Case Presentation
Ann Hematol Oncol. 2019; 6(10): 1273.
Acquired Hemophilia A Associated with Venous Thrombosis and Very High Inhibitor Titer: A Challenging Scenario
Napolitano M1*, Sardo M1, LoCoco L1, Raso S2, Mansueto MF1, Mancuso S1 and Siragusa S1
¹Hematology Unit and Reference Regional Center for Thrombosis and Hemostasis, Department of Health Promotion, Mother and Child Care, Internal Medicine and Medical Specialties, University of Palermo, Italy
²Department of Surgical, Oncological and Stomatological Disciplines, University of Palermo, Italy
*Corresponding author: Mariasanta Napolitano, Hematology Unit and Reference Regional Center for Thrombosis and Hemostasis, Department of Health Promotion, Mother and Child Care, Internal Medicine and Medical Specialties, University of Palermo, Italy
Received: September 21, 2019; Accepted: November 19, 2019; Published: November 26, 2019
Abstract
Acquired Hemophilia (AH) poses several challenges to clinicians due to potential delays in diagnosis, based on a high index of suspicion, and a high risk of limb and life-threatening bleeding. We here report a case of AH with extremely high inhibitor titer (up to 1200 BU) in a patient who also developed venous thrombosis requiring anticoagulant treatment after prolonged immobilization for femur fracture. Multiple lines of immunosuppressive treatment were needed to achieve inhibitor eradication, probably due to the extremely high inhibitor titer, bleeding management also required several lines of treatment with bypassing agents. Bleeding treatment was here monitored by global hemostatic assays. Management of AH in a reference center allowed to achieve complete remission even in a very intricate condition.
Case Report
Acquired Hemophilia (AH) A is characterized by hemorrhagic manifestations due to the formation of antibodies against human FVIII [1]. The incidence of AH is 1.4/million people/year, idiopathic cases most commonly occur in elderly patients of both sexes [2,3]. Bleeding in AH is severe and unexpected; it occurs spontaneously or after trauma [2]. The treatment of AH is currently based on results from registries, derived from the experience of single centers. The treatment goals are both controlling and preventing bleeding using bypassing agents and inhibitor eradication with immunosuppressive therapy [3-8]. We here report the unusual case of a patient with AH and extremely high inhibitor titer who developed venous thrombosis during treatment.
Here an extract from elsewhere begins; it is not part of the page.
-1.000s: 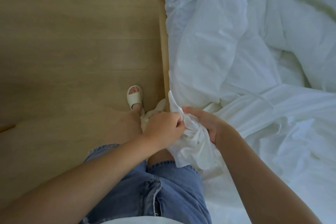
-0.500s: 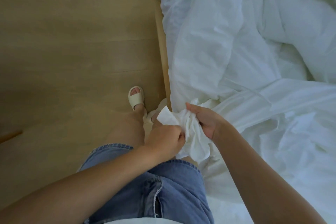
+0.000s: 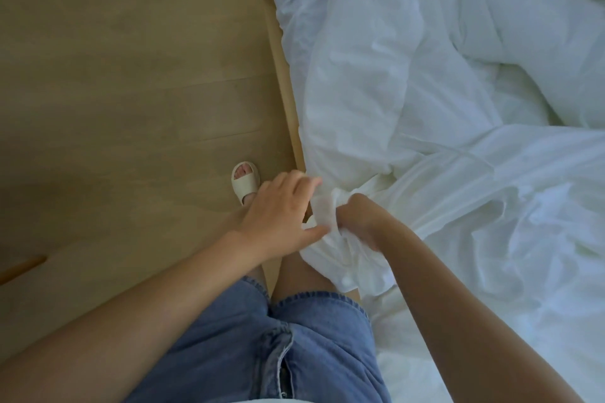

A 69-year-old 54-kg man with diabetes mellitus and rheumatic polymyalgia was transferred to our unit for transfusion-dependent anemia and persistently prolonged Activated Partial Thromboplastin Time (APTT). The patient was first admitted to a psychiatric unit for a reduction in his mood and attempted suicide; a fracture of the left femur secondary to an accidental fall at home was diagnosed. In consideration of the time since the fall, the patient was managed with conservative therapy with complete immobilization and prophylaxis of venous thromboembolism with Low Molecular Weight Heparin (LMWH). During rehabilitative therapy, painful chest wall and right lower limb muscle hematomas occurred associated with progressive anemia requiring transfusion. The patient was then transferred to an internal medical unit after a CT scan detected active bleeding in the thoracic muscle associated with prolonged APTT for which LMWH was discontinued and fresh frozen plasma administered. He was admitted to our unit 12 days after the first detection of prolonged APTT. The patient presented poor general clinical conditions with a high thrombotic risk due to immobilization for the fracture. A clinical exam revealed a large hematoma of the lower and upper limbs and back. His blood count showed severe anemia. Isolated prolonged APTT (106 seconds) was confirmed. AH was suspected, clotting FVIII activity (FVIII:c) and inhibitor to FVIII were tested, and a diagnostic work-up was started including total body CT and PET scans to rule out any underlying diseases. AH was diagnosed with undetectable FVIII:c and an extremely high titer inhibitor to FVIII (825 BU/ml). Prothrombin time, fibrinogen levels, antithrombin, von Willebrand Factor, coagulation Factor IX, coagulation Factor XIII were all normal. A CT scan with contrast showed a hematoma of the left lateral chest wall (12 x 7 x 5 cm) and an increased bone density area of the left fifth rib. The results of a PET scan were unremarkable.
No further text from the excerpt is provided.